— What you should do —
Taking only the lines of the data below from the line with "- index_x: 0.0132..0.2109" to the line with "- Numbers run", ends included, write them out exactly and without pictures.

— Dataset records —
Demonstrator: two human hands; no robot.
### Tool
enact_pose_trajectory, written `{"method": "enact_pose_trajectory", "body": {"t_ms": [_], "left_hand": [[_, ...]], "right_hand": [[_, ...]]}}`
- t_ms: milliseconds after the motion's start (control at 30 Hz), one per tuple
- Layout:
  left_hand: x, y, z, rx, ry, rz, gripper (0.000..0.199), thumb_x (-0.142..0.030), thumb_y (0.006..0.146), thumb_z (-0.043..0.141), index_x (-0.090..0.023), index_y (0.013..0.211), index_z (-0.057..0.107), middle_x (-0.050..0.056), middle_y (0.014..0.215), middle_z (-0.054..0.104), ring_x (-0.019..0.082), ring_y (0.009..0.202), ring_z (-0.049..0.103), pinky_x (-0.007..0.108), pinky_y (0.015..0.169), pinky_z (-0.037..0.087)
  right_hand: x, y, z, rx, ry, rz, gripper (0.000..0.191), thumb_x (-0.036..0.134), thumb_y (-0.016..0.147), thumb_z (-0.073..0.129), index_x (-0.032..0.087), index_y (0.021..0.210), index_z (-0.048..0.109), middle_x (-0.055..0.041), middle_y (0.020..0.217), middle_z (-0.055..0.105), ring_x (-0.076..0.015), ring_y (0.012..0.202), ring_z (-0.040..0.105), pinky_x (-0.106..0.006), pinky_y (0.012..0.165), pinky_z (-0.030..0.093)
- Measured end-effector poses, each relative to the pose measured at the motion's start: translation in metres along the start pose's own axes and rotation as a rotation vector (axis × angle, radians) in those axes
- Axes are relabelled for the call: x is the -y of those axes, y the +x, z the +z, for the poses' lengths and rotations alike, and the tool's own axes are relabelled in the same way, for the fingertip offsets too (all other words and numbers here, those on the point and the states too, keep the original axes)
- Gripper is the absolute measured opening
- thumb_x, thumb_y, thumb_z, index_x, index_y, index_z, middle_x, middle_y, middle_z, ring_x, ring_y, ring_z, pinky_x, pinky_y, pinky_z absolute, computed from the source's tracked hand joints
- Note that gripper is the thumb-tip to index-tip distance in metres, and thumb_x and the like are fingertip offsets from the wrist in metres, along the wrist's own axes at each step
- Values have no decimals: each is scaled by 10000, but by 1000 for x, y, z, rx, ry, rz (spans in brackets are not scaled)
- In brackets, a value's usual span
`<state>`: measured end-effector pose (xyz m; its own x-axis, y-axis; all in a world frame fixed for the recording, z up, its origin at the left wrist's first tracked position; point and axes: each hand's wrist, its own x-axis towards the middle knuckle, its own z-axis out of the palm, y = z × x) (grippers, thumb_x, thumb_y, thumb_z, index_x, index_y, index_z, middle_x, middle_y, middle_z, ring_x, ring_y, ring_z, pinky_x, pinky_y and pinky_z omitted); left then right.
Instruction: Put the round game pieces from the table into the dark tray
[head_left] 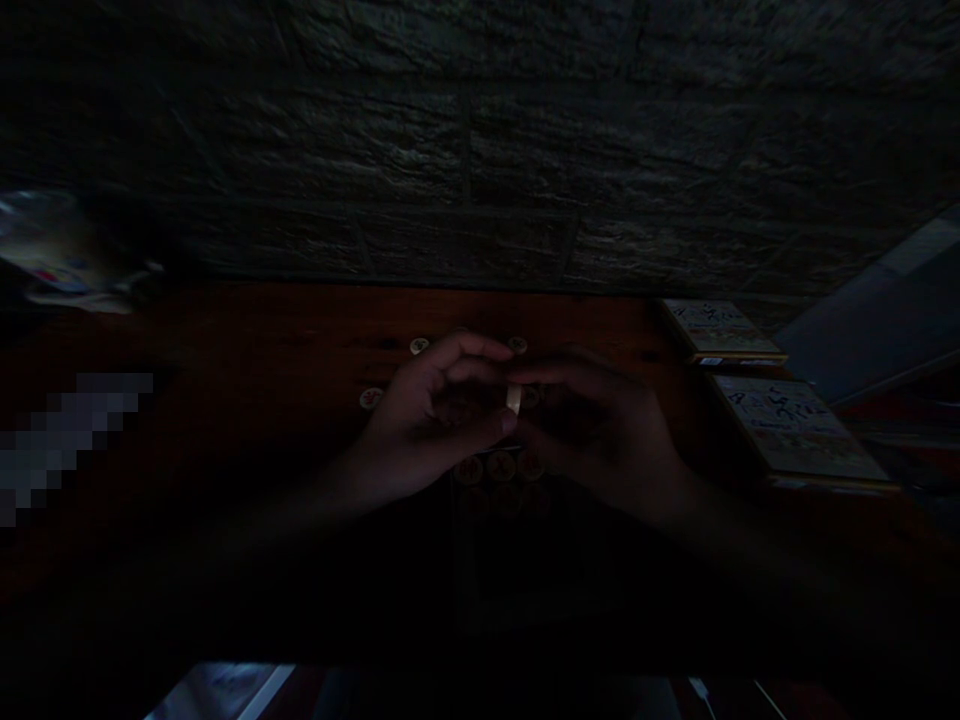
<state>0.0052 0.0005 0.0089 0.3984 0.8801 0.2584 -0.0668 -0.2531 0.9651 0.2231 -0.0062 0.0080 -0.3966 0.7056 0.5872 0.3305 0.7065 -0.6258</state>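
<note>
A pale round xiangqi piece (514,398) stands on edge between my two hands, above the wooden table. My left hand (427,420) has its thumb tip at the piece's lower end, with the fingers curved over it. From the other side, my right hand (607,420) reaches in with its fingertips at the same piece. Just below my hands lie several round pieces (501,466) in rows, the nearer ones very dim. More loose pieces sit beyond them, one with red marking (370,399) left of my left hand and one (419,346) farther back.
The brown wooden table (300,320) runs up to a dark stone-block wall (450,150). Two flat printed boxes, a farther one (720,332) and a nearer one (799,428), lie at the right. A blurred pale container (67,255) stands at the far left. The light is very low.
</note>
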Motion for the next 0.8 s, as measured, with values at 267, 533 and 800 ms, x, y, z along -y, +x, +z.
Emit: {"method": "enact_pose_trajectory", "body": {"t_ms": [267,533,800], "left_hand": [[-1,1,0,5,21,25,431,-206,853,873,-191,1222,651,22,1028,777,143,891,758,212,740,600],[-1,2,1,-48,16,0,369,-266,854,884,-192,1156,685,20,1011,777,158,887,764,229,719,597],[-5,3,5,-102,-49,-129,290,-325,854,877,-181,1064,740,35,972,817,159,770,763,211,587,588]], "right_hand": [[2,1,0,-12,-12,-31,296,141,883,795,194,1166,727,-59,1064,744,-165,853,686,-296,717,541],[4,1,0,-21,-5,3,297,151,885,790,223,1167,731,-51,1070,753,-172,845,697,-298,699,540],[0,0,6,-68,195,129,297,149,891,829,230,1161,740,3,970,782,-152,873,749,-271,752,594]]}}
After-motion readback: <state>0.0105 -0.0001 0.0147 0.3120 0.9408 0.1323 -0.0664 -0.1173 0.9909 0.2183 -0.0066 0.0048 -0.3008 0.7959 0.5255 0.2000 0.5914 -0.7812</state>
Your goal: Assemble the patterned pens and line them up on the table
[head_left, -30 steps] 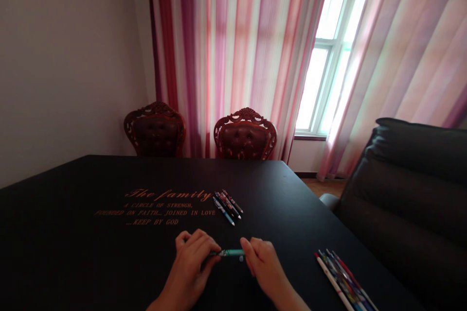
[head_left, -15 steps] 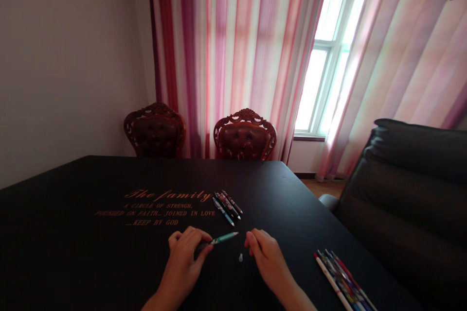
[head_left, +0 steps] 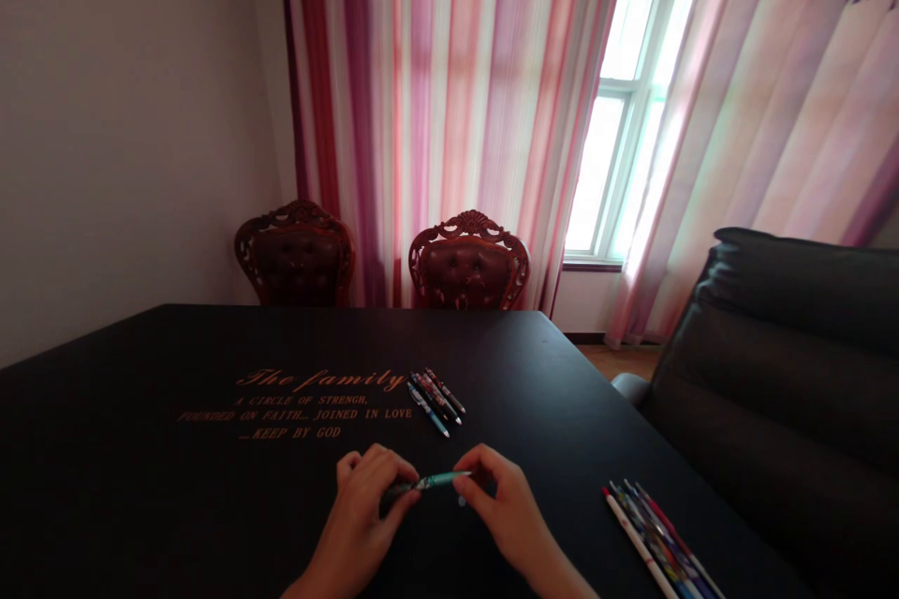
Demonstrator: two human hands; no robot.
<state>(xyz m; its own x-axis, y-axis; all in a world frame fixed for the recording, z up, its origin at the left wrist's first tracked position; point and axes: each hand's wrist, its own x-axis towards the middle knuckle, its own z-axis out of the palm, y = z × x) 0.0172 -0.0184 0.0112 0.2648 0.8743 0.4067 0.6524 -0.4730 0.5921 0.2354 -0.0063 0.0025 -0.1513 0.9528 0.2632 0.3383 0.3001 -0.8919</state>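
Note:
A teal pen (head_left: 438,480) is held level between my two hands, just above the dark table. My left hand (head_left: 372,507) grips its left part between thumb and fingers. With thumb and fingertips, my right hand (head_left: 500,498) pinches the pen's pointed right end, and the fingers partly cover the tip. A small pale, clear piece (head_left: 462,502) lies on the table by the right thumb, partly hidden. Beyond the hands, a group of several pens (head_left: 436,401) lies side by side.
On the right of the black table (head_left: 140,477) lies another bundle of several pens (head_left: 656,538). Printed lettering (head_left: 323,381) marks the tabletop. Two carved chairs (head_left: 469,267) stand at the far edge, and a black leather armchair (head_left: 793,374) is at the right.
My right hand has moved left onto the pen's pointed end, its fingers now closed there. The pen and my left hand have shifted slightly right and nearer.

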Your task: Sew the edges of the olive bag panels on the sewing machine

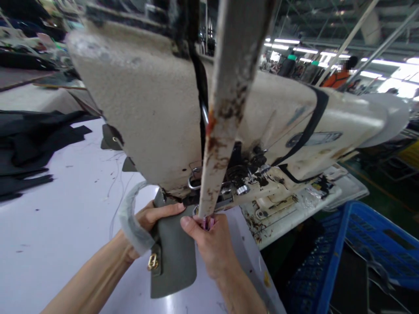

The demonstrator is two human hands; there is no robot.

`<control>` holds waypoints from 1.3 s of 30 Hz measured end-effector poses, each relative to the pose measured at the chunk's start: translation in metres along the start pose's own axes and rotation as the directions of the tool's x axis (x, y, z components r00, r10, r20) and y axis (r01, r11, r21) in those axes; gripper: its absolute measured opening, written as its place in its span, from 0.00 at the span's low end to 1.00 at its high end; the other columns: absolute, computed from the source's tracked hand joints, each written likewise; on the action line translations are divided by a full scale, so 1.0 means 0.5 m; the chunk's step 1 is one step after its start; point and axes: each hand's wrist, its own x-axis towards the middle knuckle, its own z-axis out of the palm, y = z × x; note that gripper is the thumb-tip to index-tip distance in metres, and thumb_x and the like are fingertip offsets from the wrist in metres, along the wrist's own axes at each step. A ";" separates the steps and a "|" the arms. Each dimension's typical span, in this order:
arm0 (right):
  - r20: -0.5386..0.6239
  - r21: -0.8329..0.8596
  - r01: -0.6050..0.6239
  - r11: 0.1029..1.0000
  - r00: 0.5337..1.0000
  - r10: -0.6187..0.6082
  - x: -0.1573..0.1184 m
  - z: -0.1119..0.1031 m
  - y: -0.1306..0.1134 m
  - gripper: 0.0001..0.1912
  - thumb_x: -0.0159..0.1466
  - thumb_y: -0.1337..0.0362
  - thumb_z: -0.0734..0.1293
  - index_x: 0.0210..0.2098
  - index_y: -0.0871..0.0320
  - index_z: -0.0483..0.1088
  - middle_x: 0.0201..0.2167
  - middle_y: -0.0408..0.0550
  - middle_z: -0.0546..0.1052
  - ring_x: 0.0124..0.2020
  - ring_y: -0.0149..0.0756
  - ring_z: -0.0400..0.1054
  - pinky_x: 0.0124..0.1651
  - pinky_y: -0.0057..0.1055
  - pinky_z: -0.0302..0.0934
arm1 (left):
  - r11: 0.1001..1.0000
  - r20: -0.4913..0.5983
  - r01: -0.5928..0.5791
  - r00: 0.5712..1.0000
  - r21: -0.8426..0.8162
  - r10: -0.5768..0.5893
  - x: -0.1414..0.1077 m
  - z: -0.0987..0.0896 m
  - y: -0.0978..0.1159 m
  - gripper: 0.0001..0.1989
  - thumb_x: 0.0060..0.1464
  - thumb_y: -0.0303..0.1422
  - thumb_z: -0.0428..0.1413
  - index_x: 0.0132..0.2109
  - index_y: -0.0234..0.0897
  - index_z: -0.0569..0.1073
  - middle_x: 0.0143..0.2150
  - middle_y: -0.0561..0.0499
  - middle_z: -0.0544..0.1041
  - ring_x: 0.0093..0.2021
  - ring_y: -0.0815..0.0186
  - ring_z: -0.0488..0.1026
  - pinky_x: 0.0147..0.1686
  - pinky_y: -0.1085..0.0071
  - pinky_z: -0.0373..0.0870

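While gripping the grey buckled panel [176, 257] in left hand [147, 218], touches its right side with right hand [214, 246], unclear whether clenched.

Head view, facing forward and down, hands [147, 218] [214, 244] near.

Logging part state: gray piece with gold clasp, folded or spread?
Spread where visible: the gray piece shows one flat face to its rounded corner. Far end, behind the machine: cannot tell.
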 end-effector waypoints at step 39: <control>0.021 -0.029 -0.060 0.998 0.998 0.061 0.001 -0.029 -0.006 0.14 0.61 0.55 0.72 0.24 0.57 0.74 0.18 0.43 0.68 0.23 0.33 0.64 0.26 0.28 0.60 | 0.958 -0.265 -0.278 0.921 0.067 0.286 -0.020 0.037 -0.033 0.20 0.31 0.31 0.74 0.36 0.31 0.81 0.35 0.38 0.83 0.28 0.55 0.79 0.28 0.63 0.81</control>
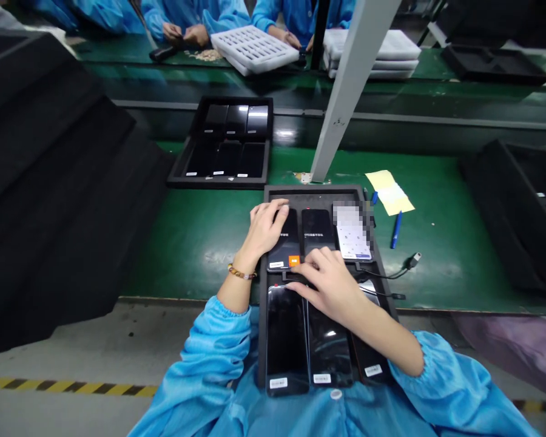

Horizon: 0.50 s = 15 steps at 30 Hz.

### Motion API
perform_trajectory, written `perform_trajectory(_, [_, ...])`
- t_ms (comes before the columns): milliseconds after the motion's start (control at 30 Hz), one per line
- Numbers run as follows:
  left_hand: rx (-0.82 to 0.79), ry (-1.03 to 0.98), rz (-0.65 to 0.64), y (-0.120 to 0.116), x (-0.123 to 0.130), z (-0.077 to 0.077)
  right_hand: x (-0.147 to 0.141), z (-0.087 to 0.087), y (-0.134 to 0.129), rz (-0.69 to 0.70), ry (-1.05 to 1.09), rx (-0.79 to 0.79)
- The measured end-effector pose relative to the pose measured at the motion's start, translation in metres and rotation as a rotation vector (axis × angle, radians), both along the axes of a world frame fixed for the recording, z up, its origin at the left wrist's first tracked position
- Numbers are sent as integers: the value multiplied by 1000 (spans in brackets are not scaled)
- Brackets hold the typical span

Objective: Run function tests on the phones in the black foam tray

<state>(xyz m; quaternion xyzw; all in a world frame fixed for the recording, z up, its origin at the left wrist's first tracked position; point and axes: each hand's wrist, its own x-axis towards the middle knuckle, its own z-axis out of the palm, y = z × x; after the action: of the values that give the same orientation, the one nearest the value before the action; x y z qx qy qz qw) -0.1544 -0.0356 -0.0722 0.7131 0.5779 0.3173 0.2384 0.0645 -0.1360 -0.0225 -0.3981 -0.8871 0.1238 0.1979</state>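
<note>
A black foam tray [316,192] in front of me holds several smartphones in two rows. My left hand [268,227] grips the upper left smartphone [279,247] around its top end. Its dark screen shows white text and an orange square. At that phone's bottom edge, my right hand [330,282] pinches a black cable [384,294] by its plug end, partly hidden by the fingers. Dark text shows on the upper middle phone [317,230]; the upper right phone [353,233] has a lit white screen. Below lie a lower left phone [287,340] and a lower middle phone [330,346].
Another tray of phones [175,176] lies beyond, left. A grey post [343,103] rises behind my tray. At right are yellow paper [390,192], a blue pen [396,229], a USB plug [414,261] and a black box [495,212]. Co-workers' hands [195,34] work across the bench.
</note>
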Motion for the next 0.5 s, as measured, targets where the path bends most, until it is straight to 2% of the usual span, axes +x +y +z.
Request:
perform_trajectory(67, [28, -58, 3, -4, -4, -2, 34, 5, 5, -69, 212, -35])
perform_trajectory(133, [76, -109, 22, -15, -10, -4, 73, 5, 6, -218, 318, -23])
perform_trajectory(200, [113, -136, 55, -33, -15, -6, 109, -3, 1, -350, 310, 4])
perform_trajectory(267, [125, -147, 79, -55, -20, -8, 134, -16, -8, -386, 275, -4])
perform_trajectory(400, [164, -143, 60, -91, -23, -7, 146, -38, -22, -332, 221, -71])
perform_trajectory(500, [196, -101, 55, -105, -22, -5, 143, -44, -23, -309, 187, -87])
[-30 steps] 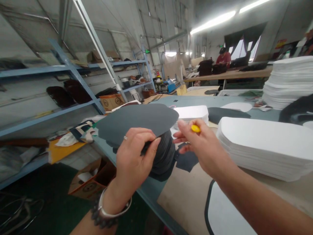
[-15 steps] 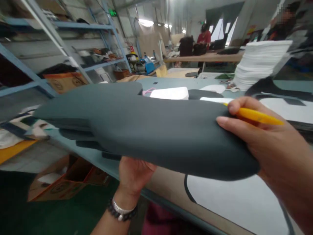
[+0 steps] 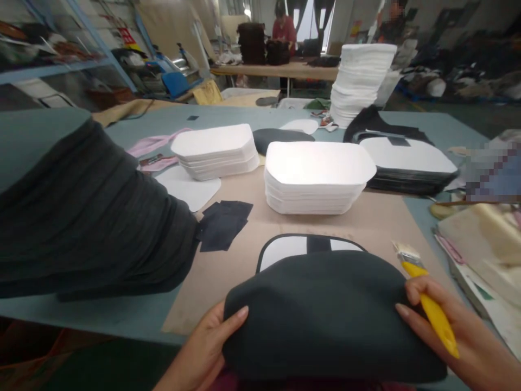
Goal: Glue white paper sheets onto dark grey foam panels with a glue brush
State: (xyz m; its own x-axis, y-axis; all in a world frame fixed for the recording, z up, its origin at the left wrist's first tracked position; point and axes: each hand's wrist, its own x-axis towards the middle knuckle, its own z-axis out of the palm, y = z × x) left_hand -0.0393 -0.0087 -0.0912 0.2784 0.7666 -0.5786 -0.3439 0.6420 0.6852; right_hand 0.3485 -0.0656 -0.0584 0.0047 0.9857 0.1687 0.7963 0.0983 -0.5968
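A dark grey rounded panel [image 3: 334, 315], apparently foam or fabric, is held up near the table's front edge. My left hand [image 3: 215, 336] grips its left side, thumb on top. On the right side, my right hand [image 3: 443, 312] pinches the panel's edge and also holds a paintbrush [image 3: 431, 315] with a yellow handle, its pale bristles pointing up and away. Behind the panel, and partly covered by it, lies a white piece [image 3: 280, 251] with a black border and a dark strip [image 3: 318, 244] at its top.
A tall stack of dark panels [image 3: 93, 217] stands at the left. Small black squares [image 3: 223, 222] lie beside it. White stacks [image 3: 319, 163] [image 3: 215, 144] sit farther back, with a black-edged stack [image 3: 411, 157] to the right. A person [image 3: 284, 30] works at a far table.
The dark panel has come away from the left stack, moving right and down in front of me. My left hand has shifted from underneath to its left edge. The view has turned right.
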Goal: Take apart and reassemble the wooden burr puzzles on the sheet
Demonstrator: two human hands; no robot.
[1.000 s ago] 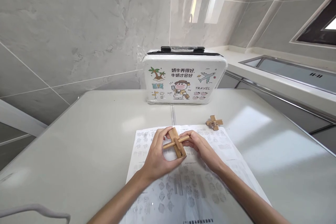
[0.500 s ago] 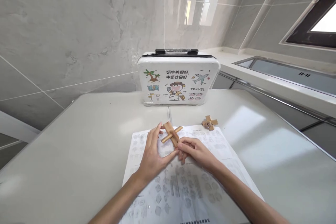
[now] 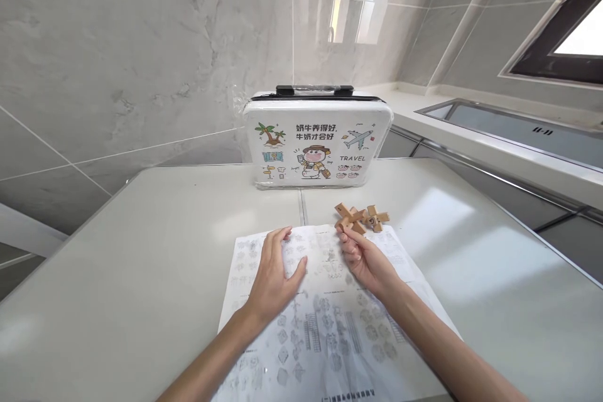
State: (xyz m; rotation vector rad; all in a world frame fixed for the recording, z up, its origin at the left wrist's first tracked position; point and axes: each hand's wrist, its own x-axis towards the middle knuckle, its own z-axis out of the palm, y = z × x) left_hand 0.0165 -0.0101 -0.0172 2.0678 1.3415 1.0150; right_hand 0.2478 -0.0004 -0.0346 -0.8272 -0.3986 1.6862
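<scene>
My right hand (image 3: 369, 262) pinches a wooden burr puzzle (image 3: 348, 218) made of crossed sticks, near the far edge of the printed sheet (image 3: 313, 301). Just right of it, a smaller cross-shaped wooden puzzle (image 3: 377, 218) with a dark mark stands by the sheet's far right corner; from here the two seem to touch or overlap. My left hand (image 3: 273, 273) is over the left part of the sheet, thumb and fingers apart, with nothing in it. Rows of small line drawings cover the paper.
A white case (image 3: 318, 141) with cartoon prints and a black handle stands upright at the back of the pale table (image 3: 141, 264), wrapped in clear plastic. Grey tiled wall (image 3: 141, 63) rises behind it. To the right runs a counter with a dark inset panel (image 3: 518, 129).
The crossed-stick puzzle was between both hands over the sheet. My right hand has carried it right and away, beside the smaller puzzle. My left hand has let go and stayed behind.
</scene>
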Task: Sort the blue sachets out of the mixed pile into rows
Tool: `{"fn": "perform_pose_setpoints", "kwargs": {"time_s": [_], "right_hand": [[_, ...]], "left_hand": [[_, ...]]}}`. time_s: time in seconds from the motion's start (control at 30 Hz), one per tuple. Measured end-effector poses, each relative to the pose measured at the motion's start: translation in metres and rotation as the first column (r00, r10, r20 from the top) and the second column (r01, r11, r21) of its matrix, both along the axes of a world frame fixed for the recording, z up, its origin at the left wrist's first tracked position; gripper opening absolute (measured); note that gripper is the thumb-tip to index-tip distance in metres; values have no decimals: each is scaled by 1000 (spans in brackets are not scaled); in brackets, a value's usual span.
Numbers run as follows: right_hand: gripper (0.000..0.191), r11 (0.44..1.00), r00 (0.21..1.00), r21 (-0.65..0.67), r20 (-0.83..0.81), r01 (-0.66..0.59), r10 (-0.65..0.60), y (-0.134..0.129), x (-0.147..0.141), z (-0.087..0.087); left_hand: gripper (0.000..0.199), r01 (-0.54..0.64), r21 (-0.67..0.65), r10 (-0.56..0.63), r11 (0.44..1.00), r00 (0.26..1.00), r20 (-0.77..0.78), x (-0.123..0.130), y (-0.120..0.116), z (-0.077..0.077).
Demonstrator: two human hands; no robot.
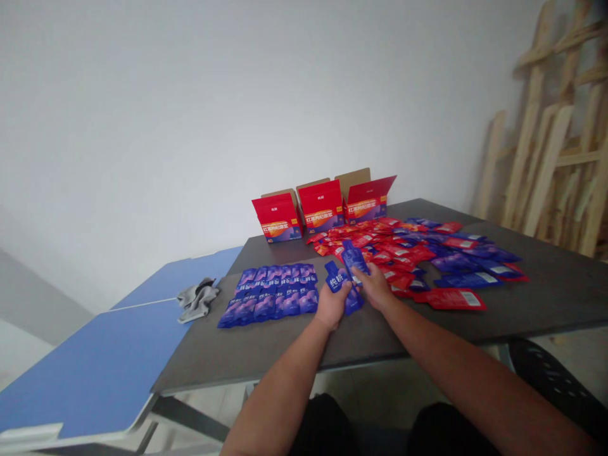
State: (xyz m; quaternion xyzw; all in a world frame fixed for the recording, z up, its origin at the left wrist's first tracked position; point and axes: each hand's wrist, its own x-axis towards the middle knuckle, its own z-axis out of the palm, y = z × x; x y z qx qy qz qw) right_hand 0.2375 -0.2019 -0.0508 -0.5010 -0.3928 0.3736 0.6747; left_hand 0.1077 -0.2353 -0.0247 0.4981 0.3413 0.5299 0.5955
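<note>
Just above the dark table, my left hand is closed on a blue spouted pouch with white lettering. Close beside it my right hand grips a second blue pouch, thumb on its front. One more blue pouch shows below and between the hands; what bears it I cannot tell. To the left, several blue pouches lie in overlapping rows. A loose pile of red pouches and blue pouches spreads out right of my hands.
Three open red cartons, a left one, a middle one and a right one, stand along the back. A grey cloth lies by the blue table. Wooden frames lean at the right wall. A black chair stands near right.
</note>
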Motion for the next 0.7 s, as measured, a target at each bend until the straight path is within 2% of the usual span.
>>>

— Your solution —
  - index_x: 0.0132..0.2109
  - index_y: -0.0234..0.0897
  - index_z: -0.0569..0.1073
  - middle_x: 0.0143..0.2150
  - middle_y: -0.0561..0.0499
  - middle_z: -0.0544..0.1041
  - ring_x: 0.0093..0.2021
  - ring_y: -0.0815..0.0186
  - ring_z: -0.0488..0.1026
  - pinky_x: 0.0147..0.1686
  - pinky_y: -0.1085..0.0071
  - pinky_z: -0.0373..0.0870

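While gripping the grey buckled panel [176, 257] in left hand [147, 218], touches its right side with right hand [214, 246], unclear whether clenched.

Head view, facing forward and down, hands [147, 218] [214, 244] near.

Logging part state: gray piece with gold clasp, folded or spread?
Spread where visible: the gray piece shows one flat face to its rounded corner. Far end, behind the machine: cannot tell.
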 end-effector waypoints at step 39: <control>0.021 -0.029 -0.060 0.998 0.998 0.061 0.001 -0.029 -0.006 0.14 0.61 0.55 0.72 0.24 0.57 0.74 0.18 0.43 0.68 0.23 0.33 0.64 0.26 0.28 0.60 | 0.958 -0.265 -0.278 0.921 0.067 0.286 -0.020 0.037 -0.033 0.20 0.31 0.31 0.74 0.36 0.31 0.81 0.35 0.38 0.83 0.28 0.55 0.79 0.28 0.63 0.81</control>

Horizon: 0.50 s = 15 steps at 30 Hz.

### Motion API
perform_trajectory, written `perform_trajectory(_, [_, ...])`
- t_ms (comes before the columns): milliseconds after the motion's start (control at 30 Hz), one per line
- Numbers run as follows:

There is no more to the exercise.